**Problem description**
Please copy exactly the part of the records below that opens with the line containing "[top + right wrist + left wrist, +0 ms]" and closes with the line containing "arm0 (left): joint", leaving out any pictures.

Excerpts from a dataset:
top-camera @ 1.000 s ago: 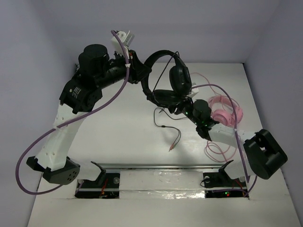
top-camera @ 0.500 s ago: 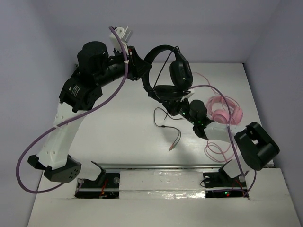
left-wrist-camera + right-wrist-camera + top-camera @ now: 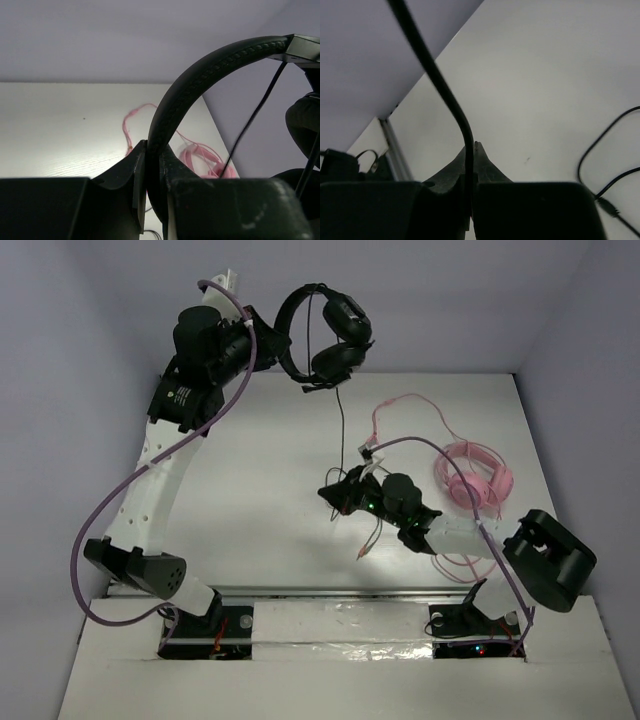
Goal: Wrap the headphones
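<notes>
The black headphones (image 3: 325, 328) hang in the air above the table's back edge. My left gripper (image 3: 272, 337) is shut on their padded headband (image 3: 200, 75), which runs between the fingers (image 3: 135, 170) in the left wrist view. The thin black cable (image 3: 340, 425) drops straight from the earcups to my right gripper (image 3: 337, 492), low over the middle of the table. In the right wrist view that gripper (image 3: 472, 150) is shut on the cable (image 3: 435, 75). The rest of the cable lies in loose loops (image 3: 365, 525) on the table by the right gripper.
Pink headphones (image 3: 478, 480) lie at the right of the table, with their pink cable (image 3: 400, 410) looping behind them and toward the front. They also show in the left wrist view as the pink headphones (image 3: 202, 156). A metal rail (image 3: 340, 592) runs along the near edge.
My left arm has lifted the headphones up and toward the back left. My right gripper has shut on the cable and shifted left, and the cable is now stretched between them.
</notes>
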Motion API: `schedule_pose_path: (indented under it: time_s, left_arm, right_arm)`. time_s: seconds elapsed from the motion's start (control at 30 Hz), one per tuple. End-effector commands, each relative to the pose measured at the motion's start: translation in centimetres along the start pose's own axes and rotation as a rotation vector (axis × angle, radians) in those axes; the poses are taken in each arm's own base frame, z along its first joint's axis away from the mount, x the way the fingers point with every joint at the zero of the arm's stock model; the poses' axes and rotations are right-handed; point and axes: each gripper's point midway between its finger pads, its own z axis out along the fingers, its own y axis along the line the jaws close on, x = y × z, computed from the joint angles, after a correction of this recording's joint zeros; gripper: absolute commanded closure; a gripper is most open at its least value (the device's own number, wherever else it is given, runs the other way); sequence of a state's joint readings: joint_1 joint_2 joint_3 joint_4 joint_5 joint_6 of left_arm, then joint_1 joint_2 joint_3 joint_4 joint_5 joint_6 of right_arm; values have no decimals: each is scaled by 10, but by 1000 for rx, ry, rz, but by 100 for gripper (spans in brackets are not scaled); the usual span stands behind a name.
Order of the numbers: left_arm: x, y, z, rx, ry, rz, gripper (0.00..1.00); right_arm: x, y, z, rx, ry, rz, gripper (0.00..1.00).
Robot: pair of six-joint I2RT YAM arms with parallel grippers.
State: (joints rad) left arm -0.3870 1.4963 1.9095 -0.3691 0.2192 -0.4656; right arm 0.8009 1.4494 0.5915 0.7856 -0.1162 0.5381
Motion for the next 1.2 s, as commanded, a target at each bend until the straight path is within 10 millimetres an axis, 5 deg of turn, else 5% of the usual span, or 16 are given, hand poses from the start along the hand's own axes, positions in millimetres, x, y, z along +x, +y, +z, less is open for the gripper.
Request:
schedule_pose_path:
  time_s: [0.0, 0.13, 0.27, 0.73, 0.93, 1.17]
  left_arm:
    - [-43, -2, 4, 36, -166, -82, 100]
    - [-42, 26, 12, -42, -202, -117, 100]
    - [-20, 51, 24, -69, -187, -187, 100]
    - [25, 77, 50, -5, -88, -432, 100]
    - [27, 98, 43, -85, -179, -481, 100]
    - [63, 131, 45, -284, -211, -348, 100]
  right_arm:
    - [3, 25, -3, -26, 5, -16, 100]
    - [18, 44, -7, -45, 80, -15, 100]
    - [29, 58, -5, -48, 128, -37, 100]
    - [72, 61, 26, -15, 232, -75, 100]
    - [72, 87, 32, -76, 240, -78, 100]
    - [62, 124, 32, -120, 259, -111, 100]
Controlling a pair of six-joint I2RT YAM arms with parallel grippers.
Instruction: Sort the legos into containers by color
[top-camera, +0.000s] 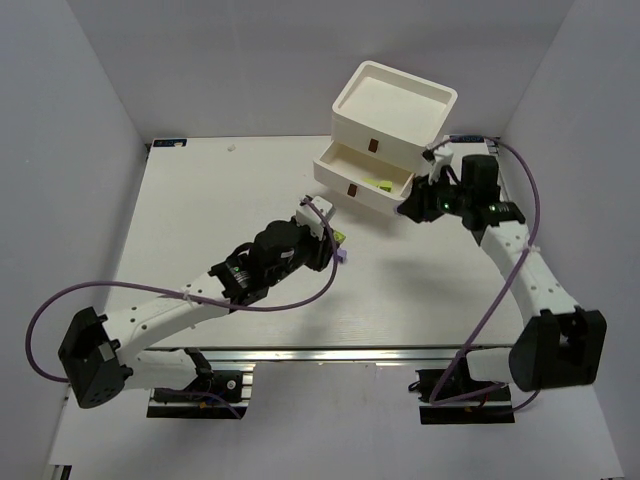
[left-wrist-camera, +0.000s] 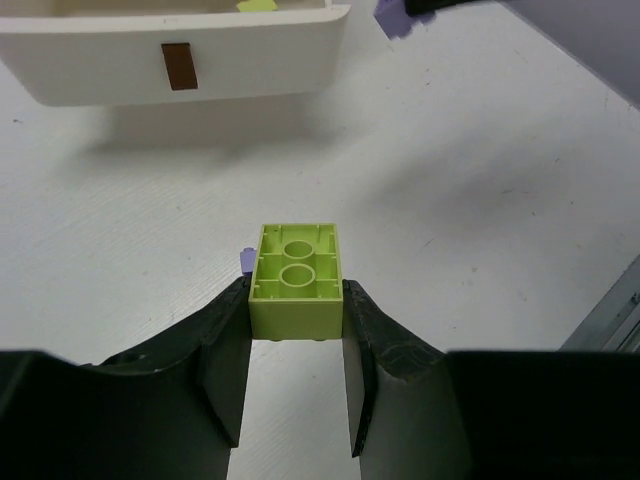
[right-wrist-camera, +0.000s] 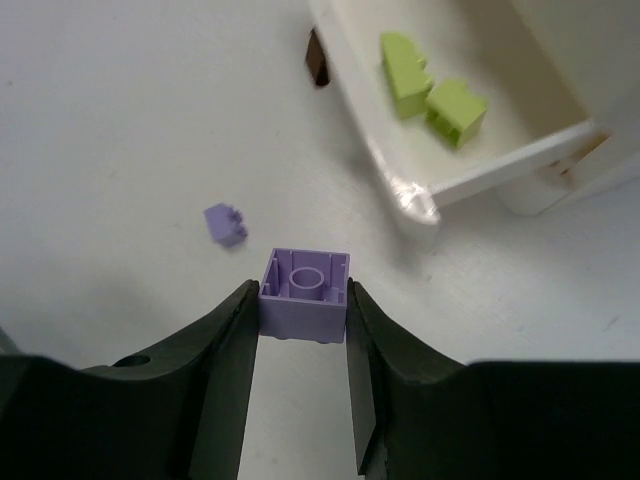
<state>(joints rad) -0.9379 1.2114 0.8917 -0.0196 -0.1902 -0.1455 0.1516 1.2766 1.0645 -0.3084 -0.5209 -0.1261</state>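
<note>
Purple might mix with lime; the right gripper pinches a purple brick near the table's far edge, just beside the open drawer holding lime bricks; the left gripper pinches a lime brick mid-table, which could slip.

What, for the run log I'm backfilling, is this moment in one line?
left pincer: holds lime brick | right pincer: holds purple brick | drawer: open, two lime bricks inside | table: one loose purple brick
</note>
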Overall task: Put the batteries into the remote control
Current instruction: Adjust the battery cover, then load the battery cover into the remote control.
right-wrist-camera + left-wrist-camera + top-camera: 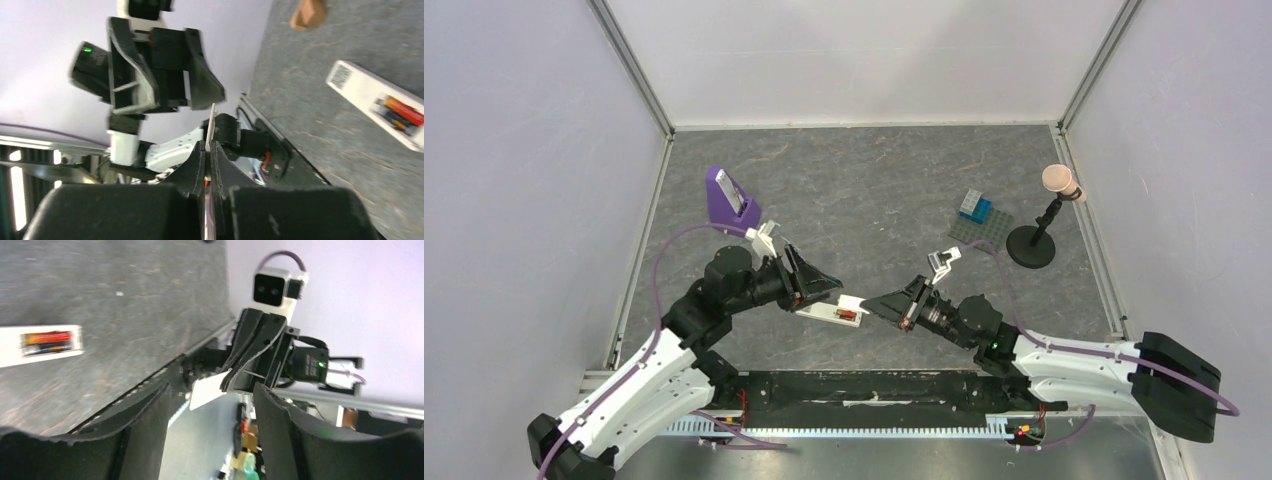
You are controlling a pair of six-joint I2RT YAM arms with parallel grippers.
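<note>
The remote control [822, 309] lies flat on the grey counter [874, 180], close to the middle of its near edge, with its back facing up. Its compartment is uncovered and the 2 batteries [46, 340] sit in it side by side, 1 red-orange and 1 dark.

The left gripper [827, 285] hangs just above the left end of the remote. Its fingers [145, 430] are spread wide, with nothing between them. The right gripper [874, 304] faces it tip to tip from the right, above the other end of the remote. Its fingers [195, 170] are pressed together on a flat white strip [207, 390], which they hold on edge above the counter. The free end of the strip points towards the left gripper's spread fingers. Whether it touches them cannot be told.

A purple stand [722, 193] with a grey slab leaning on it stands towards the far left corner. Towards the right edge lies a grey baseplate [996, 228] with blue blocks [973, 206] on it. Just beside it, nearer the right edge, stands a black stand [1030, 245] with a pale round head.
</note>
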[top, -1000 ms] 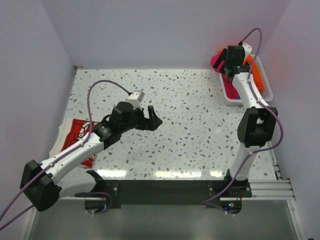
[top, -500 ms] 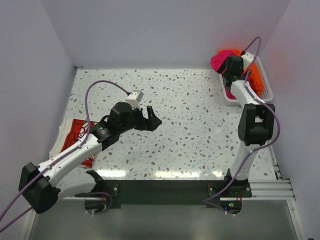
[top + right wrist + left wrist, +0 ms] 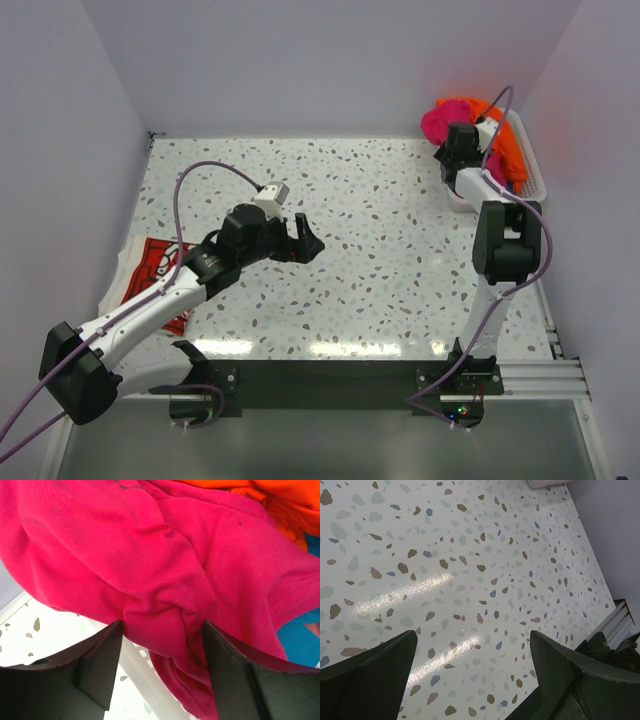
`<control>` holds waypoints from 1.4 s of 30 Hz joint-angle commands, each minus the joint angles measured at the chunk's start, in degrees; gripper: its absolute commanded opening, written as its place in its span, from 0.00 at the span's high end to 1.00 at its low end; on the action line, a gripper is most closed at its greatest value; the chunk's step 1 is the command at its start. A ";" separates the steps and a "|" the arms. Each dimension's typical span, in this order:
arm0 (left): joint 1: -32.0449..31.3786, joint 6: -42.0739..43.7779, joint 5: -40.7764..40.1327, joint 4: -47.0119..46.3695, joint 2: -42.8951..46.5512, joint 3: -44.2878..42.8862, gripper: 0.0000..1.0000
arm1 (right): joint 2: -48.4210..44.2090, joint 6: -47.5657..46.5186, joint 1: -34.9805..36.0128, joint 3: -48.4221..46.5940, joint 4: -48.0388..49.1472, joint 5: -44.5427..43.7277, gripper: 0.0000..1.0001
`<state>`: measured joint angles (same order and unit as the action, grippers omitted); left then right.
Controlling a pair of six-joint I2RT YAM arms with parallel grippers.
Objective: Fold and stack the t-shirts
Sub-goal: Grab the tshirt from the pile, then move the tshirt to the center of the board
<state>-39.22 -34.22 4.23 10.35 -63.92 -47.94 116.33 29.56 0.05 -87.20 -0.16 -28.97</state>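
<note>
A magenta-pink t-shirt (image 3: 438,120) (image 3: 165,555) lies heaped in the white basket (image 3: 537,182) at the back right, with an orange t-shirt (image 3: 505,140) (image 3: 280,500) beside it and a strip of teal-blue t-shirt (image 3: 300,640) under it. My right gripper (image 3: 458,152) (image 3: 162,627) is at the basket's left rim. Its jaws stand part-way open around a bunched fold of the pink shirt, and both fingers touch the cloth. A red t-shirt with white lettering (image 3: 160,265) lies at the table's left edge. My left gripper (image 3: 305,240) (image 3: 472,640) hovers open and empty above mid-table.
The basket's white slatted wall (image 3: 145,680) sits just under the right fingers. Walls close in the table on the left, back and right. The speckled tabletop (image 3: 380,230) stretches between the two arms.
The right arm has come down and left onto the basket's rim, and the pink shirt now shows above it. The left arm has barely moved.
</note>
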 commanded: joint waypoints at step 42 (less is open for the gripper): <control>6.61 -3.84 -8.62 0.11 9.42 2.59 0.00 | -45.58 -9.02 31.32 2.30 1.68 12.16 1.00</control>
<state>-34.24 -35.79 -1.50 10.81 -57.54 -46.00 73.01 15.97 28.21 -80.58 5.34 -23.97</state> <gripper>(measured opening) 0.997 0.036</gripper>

**Answer box**
[top + right wrist + left wrist, +0 ms] 
`<control>` holds waypoints from 1.4 s of 30 Hz joint-angle commands, each minus the joint angles measured at the chunk's start, in degrees; gripper: its absolute commanded opening, written as its place in its span, from 0.00 at the span's high end to 1.00 at its low end; on the action line, a gripper is most closed at its greatest value; the chunk's step 1 is the command at its start. A ";" separates the steps and a "|" the arms. Each dimension's typical span, in this order:
arm0 (left): joint 1: -32.0449..31.3786, joint 6: -42.0739..43.7779, joint 5: -40.7764..40.1327, joint 4: -47.0119..46.3695, joint 2: -42.8951..46.5512, joint 3: -44.2878..42.8862, gripper: 0.0000..1.0000

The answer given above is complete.